Output the lines below exactly, please, from the first line until the line with "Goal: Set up", counting both.

Stored items from a collection >>
--- START ---

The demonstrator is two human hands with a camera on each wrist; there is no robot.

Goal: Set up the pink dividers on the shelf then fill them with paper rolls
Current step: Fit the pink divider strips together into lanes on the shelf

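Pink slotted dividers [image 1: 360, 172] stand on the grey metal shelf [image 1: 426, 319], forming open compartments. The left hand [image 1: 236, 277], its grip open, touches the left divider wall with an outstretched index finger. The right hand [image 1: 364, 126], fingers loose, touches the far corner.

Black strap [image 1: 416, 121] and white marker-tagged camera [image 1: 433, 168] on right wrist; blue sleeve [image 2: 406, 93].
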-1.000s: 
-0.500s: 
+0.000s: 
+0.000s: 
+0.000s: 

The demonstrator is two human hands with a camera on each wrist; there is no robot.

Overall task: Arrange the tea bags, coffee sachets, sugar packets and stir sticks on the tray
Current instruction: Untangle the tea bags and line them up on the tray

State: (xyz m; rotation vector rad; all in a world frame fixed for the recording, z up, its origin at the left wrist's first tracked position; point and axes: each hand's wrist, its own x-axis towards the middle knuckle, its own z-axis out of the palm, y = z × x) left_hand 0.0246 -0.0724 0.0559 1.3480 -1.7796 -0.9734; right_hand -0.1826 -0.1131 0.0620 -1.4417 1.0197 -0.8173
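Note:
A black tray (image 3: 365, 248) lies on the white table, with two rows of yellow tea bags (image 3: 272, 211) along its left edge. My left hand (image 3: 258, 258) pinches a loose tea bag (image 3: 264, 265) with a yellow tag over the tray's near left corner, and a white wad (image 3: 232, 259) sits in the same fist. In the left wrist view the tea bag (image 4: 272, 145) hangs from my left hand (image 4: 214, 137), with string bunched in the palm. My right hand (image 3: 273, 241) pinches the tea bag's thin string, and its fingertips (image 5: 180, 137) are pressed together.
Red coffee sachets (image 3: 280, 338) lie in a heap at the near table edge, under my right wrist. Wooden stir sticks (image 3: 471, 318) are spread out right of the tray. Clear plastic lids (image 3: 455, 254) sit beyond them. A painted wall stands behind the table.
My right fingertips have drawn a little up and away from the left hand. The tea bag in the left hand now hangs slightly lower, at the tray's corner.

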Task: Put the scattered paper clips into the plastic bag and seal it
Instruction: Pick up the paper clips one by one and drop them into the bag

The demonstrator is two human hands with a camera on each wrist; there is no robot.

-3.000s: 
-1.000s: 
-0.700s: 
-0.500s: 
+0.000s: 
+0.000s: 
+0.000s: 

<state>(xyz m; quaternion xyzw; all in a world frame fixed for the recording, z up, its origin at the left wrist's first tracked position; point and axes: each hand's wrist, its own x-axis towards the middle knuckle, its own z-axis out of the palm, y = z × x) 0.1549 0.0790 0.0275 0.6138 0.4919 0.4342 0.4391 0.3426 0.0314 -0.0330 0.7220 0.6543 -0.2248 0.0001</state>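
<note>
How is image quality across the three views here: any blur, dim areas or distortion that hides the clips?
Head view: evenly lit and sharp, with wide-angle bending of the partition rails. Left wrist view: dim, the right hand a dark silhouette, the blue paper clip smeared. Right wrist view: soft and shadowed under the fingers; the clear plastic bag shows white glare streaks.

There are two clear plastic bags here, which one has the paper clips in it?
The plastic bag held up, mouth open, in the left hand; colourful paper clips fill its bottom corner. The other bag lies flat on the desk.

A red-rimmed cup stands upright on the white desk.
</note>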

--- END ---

SOLUTION >>
The demonstrator is two human hands with a camera on each wrist; there is no robot.

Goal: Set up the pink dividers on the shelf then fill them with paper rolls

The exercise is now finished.